Infectious Diseases Unit, Department of Medical and Surgical Sciences, Sant'Orsola-Malpighi Hospital, University of Bologna, Via Massarenti 9, 40138 Bologna, Italy.
Cardiothoracic and Vascular Department, Maria Cecilia Hospital, GVM Care & Research, Cotignola, RA, Italy.
J Glob Antimicrob Resist. 2019 Sep;18:195-198. doi: 10.1016/j.jgar.2019.03.015. Epub 2019 Mar 27.
Deep sternal wound infection (DSWI) is a complication of major heart surgery with high morbidity as well as prolonged antimicrobial treatment and hospital length of stay (LoS).

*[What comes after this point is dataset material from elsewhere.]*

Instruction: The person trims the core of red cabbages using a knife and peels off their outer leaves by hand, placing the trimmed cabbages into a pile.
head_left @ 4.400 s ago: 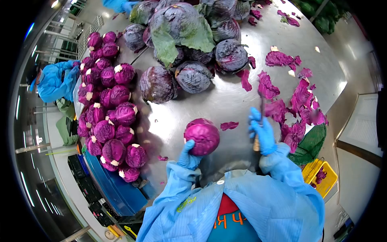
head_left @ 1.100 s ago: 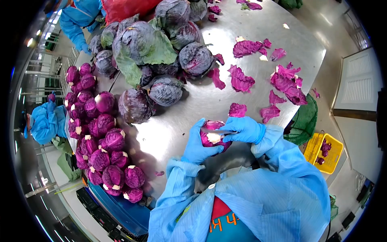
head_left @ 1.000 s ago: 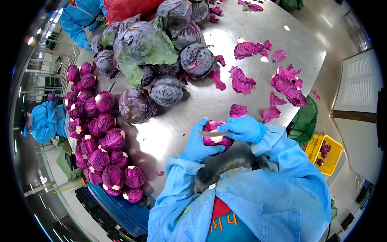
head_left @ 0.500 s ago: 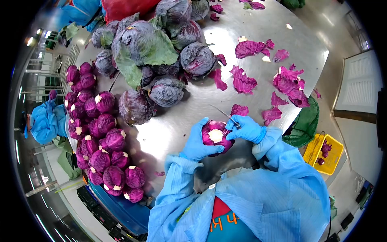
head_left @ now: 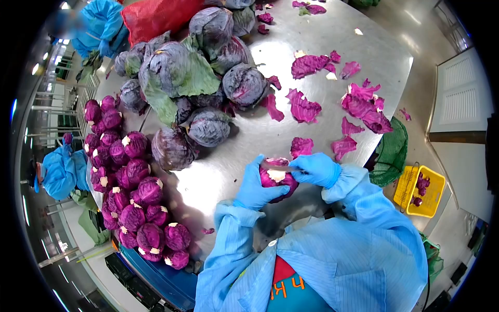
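Note:
My gloved left hand is wrapped round the left side of a red cabbage, whose pale cut stem end faces up toward me. In my gloved right hand is a knife, its blade lying across the top of the cabbage by the pale stem. The handle is hidden in my fingers. Just beyond the cabbage, a loose purple leaf rests on the metal table.
Untrimmed cabbages are heaped at the back, beside a red sack. Trimmed purple cabbages crowd the left edge. Loose leaves lie to the right. A green net and a yellow basket stand below. Co-workers in blue are at left.
The knife blade has come down from pointing away over the table to lying across the cabbage top. My right hand has turned slightly leftward. The camera view has shifted a little.

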The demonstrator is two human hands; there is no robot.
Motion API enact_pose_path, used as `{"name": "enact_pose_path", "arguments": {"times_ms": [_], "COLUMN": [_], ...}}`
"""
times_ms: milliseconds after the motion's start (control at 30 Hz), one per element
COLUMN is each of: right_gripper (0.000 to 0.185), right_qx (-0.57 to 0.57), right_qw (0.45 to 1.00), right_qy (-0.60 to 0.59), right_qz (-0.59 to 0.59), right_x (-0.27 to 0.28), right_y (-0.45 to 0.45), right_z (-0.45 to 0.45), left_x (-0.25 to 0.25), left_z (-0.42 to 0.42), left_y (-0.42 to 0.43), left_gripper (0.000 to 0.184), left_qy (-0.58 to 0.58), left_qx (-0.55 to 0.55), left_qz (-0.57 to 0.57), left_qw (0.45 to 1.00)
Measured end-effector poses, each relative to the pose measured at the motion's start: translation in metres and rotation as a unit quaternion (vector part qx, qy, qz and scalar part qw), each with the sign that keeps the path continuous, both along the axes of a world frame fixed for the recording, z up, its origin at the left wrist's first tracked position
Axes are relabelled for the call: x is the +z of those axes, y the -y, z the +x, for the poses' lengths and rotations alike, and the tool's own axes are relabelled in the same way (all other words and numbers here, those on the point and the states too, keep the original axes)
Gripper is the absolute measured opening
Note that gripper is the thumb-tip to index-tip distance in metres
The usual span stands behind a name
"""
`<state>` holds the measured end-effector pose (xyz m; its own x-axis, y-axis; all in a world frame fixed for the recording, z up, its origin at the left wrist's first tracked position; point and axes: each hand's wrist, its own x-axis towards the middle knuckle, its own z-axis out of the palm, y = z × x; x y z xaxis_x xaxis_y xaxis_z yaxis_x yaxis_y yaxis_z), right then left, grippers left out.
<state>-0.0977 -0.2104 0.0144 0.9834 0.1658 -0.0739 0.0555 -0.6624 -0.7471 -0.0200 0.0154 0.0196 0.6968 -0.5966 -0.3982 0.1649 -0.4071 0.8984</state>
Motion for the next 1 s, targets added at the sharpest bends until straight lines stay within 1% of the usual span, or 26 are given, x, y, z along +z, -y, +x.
{"name": "enact_pose_path", "arguments": {"times_ms": [67,100,167,200,300,333,433,467,533,567,600,700,733,767,833,867,933,967,1000], "right_gripper": [0.021,0.022,0.026,0.039,0.05,0.058,0.061,0.055,0.048,0.045,0.037,0.033,0.029,0.029,0.029,0.032,0.036,0.039,0.047], "right_qx": [-0.135,-0.158,-0.208,-0.221,-0.125,-0.126,-0.082,-0.052,-0.006,0.018,0.042,0.024,-0.027,-0.098,-0.227,-0.282,-0.239,-0.217,-0.202], "right_qw": [0.991,0.985,0.967,0.94,0.933,0.905,0.895,0.933,0.975,0.988,0.993,0.993,0.991,0.991,0.966,0.932,0.932,0.928,0.92], "right_qy": [0.009,0.01,0.007,-0.064,-0.2,-0.196,-0.144,-0.064,-0.066,-0.066,0.008,0.097,0.116,0.086,0.008,-0.05,-0.136,-0.179,-0.194], "right_qz": [0.02,0.063,0.147,0.252,0.272,0.356,0.414,0.351,0.212,0.14,0.107,-0.066,-0.06,-0.002,0.12,0.221,0.237,0.244,0.274], "right_x": [-0.017,-0.027,-0.042,-0.025,0.005,-0.006,-0.023,-0.029,-0.007,0.0,-0.007,-0.043,-0.052,-0.06,-0.044,-0.034,-0.019,-0.015,-0.02], "right_y": [0.005,0.008,0.012,0.005,-0.011,-0.012,-0.009,-0.008,-0.001,0.002,0.004,0.013,0.019,0.021,0.014,0.006,-0.008,-0.016,-0.023], "right_z": [-0.016,-0.02,-0.028,-0.024,0.0,0.005,0.011,0.01,0.016,0.018,0.017,0.018,0.012,0.005,-0.008,-0.013,-0.017,-0.019,-0.019], "left_x": [0.001,0.001,0.003,0.001,0.0,-0.003,-0.009,-0.01,-0.006,-0.005,-0.006,-0.008,-0.007,-0.008,-0.008,-0.005,-0.008,-0.008,-0.007], "left_z": [-0.001,-0.002,-0.002,-0.002,0.002,0.004,0.006,0.005,0.007,0.008,0.008,0.006,0.003,0.002,-0.003,-0.006,-0.003,-0.005,-0.006], "left_y": [-0.003,-0.006,-0.006,-0.007,-0.006,-0.008,-0.012,-0.011,-0.007,-0.005,-0.005,-0.008,-0.012,-0.015,-0.02,-0.024,-0.028,-0.031,-0.033], "left_gripper": [0.109,0.109,0.11,0.11,0.111,0.111,0.111,0.111,0.111,0.111,0.111,0.11,0.11,0.11,0.113,0.114,0.116,0.117,0.117], "left_qy": [-0.035,-0.054,-0.07,-0.078,-0.067,-0.056,-0.052,-0.056,-0.097,-0.117,-0.094,-0.03,-0.008,0.016,-0.042,-0.077,-0.131,-0.125,-0.119], "left_qx": [0.022,0.035,0.048,0.051,0.028,0.017,0.013,0.015,0.027,0.033,0.024,-0.004,-0.015,-0.025,0.032,0.058,0.082,0.076,0.07], "left_qz": [-0.038,-0.055,-0.048,-0.046,-0.04,-0.033,-0.032,-0.037,-0.028,-0.022,-0.023,-0.021,-0.023,-0.026,-0.065,-0.079,-0.123,-0.133,-0.142], "left_qw": [0.998,0.996,0.995,0.995,0.997,0.998,0.998,0.998,0.995,0.992,0.995,0.999,1.0,0.999,0.996,0.992,0.98,0.98,0.98]}}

Dalbavancin is a new lipoglycopeptide antibiotic active against Gram-positive micro-organisms, including methicillin-resistant Staphylococcus aureus (MRSA), with a long half-life. This small case series assessed the feasibility of dalbavancin for the treatment of DSWI.
This was retrospective, observational, cohort study of patients treated with dalbavancin for DSWI over a 2-year period (March 2016 to April 2018) in two cardiac surgery departments in Italy. All patients with DSWI underwent surgical accurate debridement. Dalbavancin was administered during the hospital stay or in an outpatient facility.
Among 15 patients enrolled in the study, MRSA was isolated in 7 (47%), methicillin-resistant Staphylococcus epidermidis in 6 (40%) and other coagulase-negative staphylococci in 2 (13%). Dalbavancin was administered by two infusions in 9 patients (60%), whereas 5 patients (33%) received a median of four doses. Fourteen patients received a first dose of 1000mg followed by 500mg, whereas one patient received two doses of 1500mg each. All patients were defined as clinically cured. The median hospital LoS was 13 days (interquartile range, 8-18 days). At 6 months after discharge, 14 patients (93%) showed no relapse of DSWI, whereas 1 patient recurred with a diagnosis of DSWI caused by another pathogen (Candida sp.).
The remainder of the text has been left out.